== Prompt ==
How many of the lines below have the word "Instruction" in them? The answer is that number and nothing more.

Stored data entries
*-*-*

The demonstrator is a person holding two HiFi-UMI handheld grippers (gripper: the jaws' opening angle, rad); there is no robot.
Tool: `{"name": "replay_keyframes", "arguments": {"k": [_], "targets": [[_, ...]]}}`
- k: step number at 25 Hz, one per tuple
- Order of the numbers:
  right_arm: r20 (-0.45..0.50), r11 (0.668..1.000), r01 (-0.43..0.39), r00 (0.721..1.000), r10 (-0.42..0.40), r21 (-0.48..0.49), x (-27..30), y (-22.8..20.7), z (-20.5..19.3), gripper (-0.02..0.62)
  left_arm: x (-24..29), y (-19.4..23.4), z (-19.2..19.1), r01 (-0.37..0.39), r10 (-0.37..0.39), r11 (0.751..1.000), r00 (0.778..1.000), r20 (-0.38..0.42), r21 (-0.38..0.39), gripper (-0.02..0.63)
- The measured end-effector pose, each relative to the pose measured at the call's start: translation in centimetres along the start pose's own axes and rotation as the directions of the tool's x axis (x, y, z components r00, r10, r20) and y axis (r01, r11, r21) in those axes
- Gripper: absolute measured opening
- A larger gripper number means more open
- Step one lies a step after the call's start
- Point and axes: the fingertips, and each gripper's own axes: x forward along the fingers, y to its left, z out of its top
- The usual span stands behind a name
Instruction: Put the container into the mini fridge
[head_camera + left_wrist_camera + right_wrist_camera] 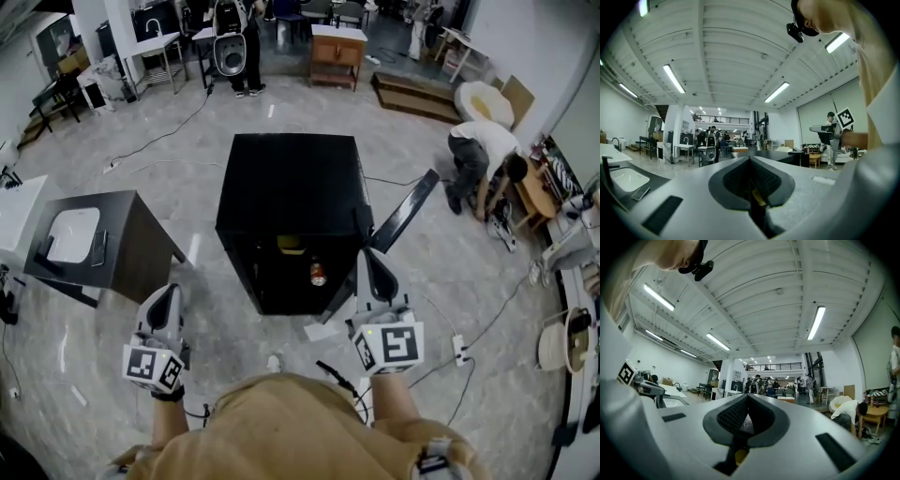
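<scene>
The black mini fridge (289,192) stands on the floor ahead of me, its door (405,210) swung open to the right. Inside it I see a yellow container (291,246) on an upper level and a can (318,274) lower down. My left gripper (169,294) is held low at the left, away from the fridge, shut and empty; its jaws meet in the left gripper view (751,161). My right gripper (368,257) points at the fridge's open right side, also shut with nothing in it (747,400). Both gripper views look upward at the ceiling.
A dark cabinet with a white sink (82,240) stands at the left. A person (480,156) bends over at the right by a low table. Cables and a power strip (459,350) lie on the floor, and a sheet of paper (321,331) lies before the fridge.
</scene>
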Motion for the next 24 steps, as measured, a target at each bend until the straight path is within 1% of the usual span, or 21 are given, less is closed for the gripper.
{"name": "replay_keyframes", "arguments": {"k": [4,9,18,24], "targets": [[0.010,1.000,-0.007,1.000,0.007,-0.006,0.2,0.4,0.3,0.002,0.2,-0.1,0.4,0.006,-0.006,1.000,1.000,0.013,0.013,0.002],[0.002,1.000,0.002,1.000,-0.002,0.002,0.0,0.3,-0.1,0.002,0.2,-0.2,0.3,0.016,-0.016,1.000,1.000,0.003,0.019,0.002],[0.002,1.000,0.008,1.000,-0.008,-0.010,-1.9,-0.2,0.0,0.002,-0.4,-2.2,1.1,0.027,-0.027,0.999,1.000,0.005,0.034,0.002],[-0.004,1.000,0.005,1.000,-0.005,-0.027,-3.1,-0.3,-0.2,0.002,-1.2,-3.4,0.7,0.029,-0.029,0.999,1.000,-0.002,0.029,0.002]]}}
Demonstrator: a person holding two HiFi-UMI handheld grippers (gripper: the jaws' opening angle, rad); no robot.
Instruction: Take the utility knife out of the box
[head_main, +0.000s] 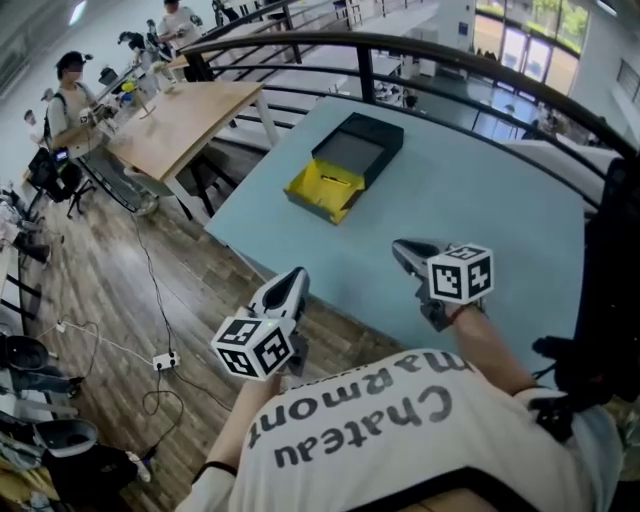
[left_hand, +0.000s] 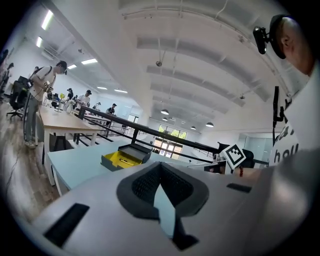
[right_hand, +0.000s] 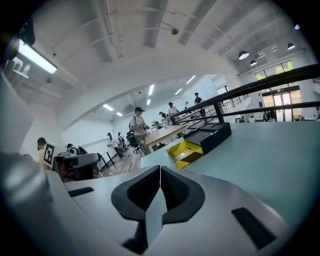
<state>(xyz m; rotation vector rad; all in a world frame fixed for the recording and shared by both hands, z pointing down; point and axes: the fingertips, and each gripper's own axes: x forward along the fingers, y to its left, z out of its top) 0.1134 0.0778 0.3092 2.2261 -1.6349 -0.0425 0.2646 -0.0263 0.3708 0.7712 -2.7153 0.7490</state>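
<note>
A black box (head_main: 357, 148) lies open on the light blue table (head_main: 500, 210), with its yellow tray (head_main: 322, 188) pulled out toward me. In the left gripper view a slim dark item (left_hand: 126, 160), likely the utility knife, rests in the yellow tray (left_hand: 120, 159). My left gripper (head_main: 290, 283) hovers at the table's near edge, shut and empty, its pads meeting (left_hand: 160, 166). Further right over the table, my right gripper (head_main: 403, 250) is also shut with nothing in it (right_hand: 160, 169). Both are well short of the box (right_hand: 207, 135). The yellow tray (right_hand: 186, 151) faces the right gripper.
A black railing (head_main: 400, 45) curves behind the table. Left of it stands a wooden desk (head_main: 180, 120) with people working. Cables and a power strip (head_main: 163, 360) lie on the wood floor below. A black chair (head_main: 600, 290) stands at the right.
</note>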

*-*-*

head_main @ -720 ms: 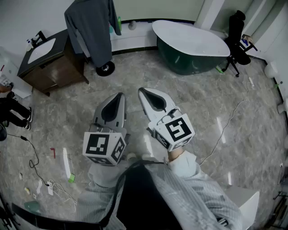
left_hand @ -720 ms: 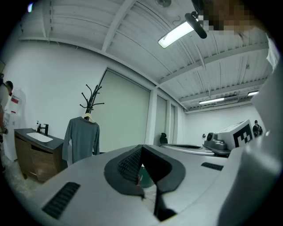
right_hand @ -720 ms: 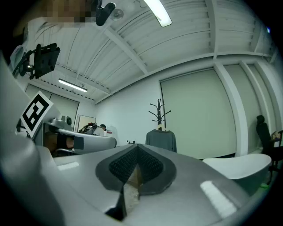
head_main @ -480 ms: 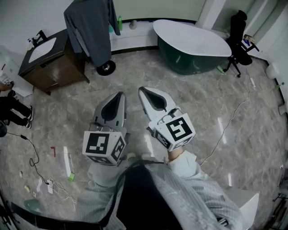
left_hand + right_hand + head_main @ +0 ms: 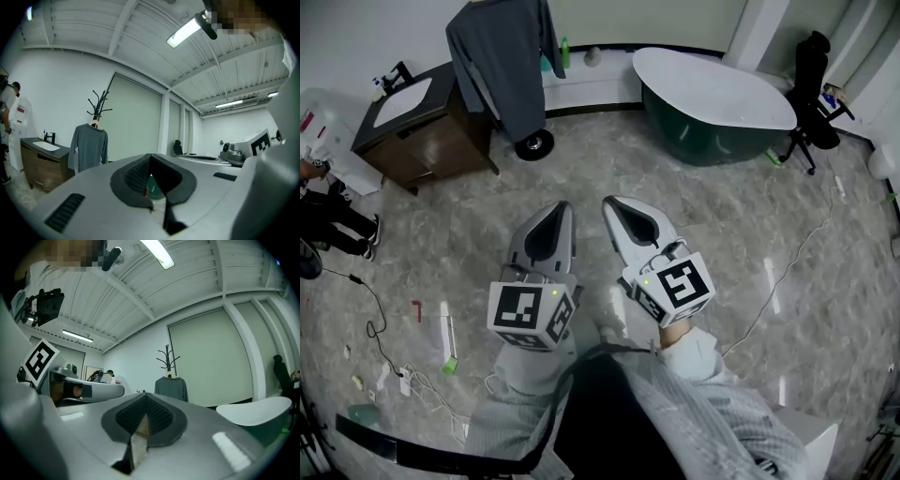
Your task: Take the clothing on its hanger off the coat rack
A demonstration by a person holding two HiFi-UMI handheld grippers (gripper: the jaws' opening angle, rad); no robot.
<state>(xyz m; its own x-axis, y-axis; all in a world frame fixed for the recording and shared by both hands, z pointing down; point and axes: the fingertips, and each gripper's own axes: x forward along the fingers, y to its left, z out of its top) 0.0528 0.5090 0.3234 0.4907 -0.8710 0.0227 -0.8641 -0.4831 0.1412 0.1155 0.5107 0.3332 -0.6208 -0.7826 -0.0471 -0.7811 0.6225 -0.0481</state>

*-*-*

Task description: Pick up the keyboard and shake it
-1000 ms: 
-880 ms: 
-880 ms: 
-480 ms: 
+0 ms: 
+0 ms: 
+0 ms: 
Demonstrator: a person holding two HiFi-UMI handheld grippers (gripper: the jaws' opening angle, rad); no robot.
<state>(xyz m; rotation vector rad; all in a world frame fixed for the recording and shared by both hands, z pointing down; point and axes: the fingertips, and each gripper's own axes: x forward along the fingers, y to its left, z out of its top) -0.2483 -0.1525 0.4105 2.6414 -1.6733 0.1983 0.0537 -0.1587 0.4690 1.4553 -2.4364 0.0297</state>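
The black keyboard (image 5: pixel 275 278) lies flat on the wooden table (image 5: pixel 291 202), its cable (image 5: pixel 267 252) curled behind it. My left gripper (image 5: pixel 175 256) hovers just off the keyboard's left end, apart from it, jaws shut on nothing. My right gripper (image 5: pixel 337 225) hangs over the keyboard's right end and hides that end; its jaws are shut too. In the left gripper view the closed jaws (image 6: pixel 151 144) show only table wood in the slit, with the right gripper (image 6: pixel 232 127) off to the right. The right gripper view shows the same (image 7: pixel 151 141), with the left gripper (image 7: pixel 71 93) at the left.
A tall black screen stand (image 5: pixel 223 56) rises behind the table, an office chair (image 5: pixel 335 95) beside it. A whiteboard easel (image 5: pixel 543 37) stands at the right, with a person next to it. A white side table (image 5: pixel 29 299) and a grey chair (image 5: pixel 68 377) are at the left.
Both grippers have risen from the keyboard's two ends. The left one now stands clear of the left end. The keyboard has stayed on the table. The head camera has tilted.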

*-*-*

== Result for this exercise ==
2